You could — and let i18n-keyless's AI re-translate everything from scratch. But you'd lose any human-edited translations Lokalise had on file. Always export first.

How long is the dual-run window?

As long as you need. Most teams complete the sweep in 2–3 sprints. The dual-run is reversible until you delete the Lokalise integration and locale files.

Will my Lokalise data be lost if I cancel?

Lokalise typically retains project data for a period after cancellation (check their current policy). To be safe, export everything to JSON before cancelling and keep a backup.

What if my client library is Lokalise's SDK directly?

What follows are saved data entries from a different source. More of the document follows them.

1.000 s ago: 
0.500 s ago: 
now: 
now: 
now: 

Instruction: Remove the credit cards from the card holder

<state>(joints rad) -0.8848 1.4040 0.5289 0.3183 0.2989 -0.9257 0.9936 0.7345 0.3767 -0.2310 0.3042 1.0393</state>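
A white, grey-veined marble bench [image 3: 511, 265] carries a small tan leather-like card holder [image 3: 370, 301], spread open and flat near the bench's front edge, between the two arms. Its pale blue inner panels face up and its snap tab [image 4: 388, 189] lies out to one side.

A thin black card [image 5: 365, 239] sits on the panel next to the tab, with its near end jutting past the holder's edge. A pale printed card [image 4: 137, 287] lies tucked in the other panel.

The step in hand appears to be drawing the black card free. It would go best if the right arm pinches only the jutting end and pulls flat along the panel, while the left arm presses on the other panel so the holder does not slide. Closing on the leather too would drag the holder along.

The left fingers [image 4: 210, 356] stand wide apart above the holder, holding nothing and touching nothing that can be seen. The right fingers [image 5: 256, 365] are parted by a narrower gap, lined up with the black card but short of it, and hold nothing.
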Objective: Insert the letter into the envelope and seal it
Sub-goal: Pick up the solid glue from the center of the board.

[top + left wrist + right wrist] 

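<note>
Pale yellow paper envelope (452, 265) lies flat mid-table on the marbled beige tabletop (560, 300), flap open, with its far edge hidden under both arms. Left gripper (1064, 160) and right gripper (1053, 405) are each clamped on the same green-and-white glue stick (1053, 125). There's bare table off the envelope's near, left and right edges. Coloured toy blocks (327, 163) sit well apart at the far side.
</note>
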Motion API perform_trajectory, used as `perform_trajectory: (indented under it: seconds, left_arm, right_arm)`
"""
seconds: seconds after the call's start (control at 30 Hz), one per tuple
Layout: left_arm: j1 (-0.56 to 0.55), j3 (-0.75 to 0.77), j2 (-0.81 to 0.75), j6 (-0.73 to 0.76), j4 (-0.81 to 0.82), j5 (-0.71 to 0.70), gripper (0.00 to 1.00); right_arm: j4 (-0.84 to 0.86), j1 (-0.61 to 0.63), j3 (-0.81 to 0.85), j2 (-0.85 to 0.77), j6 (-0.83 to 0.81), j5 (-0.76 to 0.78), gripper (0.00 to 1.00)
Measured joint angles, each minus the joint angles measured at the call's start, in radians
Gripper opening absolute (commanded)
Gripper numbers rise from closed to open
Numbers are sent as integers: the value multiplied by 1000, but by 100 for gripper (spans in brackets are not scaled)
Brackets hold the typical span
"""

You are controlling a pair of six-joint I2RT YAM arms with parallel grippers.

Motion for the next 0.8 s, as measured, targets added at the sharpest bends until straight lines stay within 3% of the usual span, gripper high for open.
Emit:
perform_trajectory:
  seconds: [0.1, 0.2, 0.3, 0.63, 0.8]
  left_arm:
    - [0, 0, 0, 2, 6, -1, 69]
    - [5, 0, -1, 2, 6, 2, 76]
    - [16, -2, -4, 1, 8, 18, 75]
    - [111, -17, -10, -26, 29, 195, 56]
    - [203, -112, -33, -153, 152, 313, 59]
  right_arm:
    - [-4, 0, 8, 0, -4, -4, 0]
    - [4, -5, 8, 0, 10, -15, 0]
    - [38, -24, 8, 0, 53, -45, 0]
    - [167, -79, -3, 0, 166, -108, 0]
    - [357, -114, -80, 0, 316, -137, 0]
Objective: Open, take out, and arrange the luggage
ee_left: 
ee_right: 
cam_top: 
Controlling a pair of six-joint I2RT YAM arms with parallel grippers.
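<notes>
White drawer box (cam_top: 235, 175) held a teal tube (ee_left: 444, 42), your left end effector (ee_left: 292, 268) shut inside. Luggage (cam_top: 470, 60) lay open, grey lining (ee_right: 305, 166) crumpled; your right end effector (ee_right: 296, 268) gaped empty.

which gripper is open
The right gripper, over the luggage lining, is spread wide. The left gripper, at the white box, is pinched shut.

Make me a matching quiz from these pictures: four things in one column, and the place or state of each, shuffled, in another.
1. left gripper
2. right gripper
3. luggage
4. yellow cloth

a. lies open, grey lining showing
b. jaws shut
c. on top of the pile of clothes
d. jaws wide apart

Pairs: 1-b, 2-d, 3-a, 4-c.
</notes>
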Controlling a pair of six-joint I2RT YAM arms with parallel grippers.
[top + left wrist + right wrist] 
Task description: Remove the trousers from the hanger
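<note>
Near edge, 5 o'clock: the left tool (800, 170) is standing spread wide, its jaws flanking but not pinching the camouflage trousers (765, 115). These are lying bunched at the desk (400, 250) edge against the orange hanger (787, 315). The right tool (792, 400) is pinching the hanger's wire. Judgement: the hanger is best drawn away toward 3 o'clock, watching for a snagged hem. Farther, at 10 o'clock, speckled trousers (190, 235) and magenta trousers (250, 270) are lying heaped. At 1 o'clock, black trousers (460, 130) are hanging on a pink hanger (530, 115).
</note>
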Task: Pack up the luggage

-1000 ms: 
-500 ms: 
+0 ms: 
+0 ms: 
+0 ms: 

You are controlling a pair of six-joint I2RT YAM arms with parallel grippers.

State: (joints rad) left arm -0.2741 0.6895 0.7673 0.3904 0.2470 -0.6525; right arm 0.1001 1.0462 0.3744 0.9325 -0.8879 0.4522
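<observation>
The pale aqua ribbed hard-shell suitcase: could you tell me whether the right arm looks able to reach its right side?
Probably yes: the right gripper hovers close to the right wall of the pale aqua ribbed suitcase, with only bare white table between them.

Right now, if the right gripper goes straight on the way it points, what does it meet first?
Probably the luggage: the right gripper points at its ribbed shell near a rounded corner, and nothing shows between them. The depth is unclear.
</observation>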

If you use @lokalise/i18n or similar Lokalise-specific SDKs (less common), the code-level swap is more involved — you'd be replacing both the TMS and the runtime library at once. The dual-run approach still works; expect more code touch points.

Do I lose the cost savings if I keep Lokalise for one project?

You can keep Lokalise on a smaller plan for the projects that genuinely need it, while moving the rest to keyless. They're not mutually exclusive at the company level — only at the per-project level.